• _Problem statement_: Repeat the lines of the data exactly and exclude any picture among them.
▼
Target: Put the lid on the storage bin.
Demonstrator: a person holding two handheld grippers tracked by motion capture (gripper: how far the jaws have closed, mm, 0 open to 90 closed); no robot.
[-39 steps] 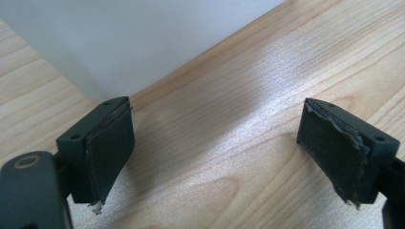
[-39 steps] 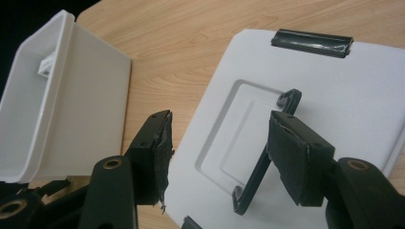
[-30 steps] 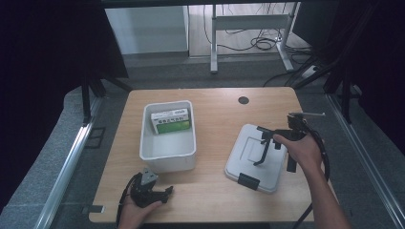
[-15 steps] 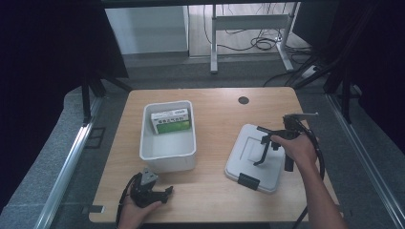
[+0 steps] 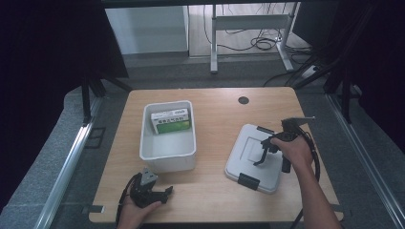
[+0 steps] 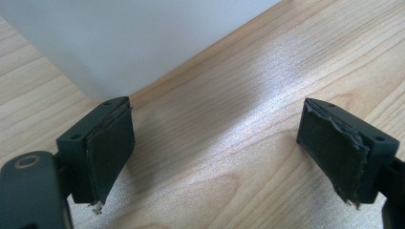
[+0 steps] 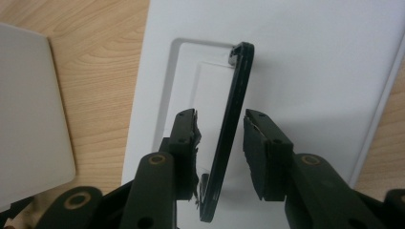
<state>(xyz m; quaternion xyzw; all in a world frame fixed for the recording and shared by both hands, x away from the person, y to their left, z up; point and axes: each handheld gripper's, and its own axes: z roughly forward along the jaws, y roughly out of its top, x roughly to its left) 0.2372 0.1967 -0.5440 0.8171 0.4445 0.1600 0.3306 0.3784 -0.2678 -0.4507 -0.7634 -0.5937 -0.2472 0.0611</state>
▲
• _Response_:
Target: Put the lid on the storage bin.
Demonstrator: a person holding two handheld grippers tracked by motion capture (gripper: how far the jaws have closed, mm, 0 open to 90 closed); no robot.
[-39 steps] 
[-39 steps] 
[-30 steps] 
[-15 steps] 
[+0 steps] 
[+0 steps] 
[+0 steps] 
<state>(xyz m; quaternion xyzw; all in a world frame fixed for the recording and shared by both hands, x away from the person, y to their left, z up; point and axes: each handheld gripper's, and its own axes: z roughly forward along the jaws, y roughly out of its top, x roughly to its left) 0.2372 0.1967 -0.5440 0.8171 0.4445 0.1600 0.3306 0.3784 -0.2678 -0.4507 -0.7634 -0.5937 -0.2472 0.0611</state>

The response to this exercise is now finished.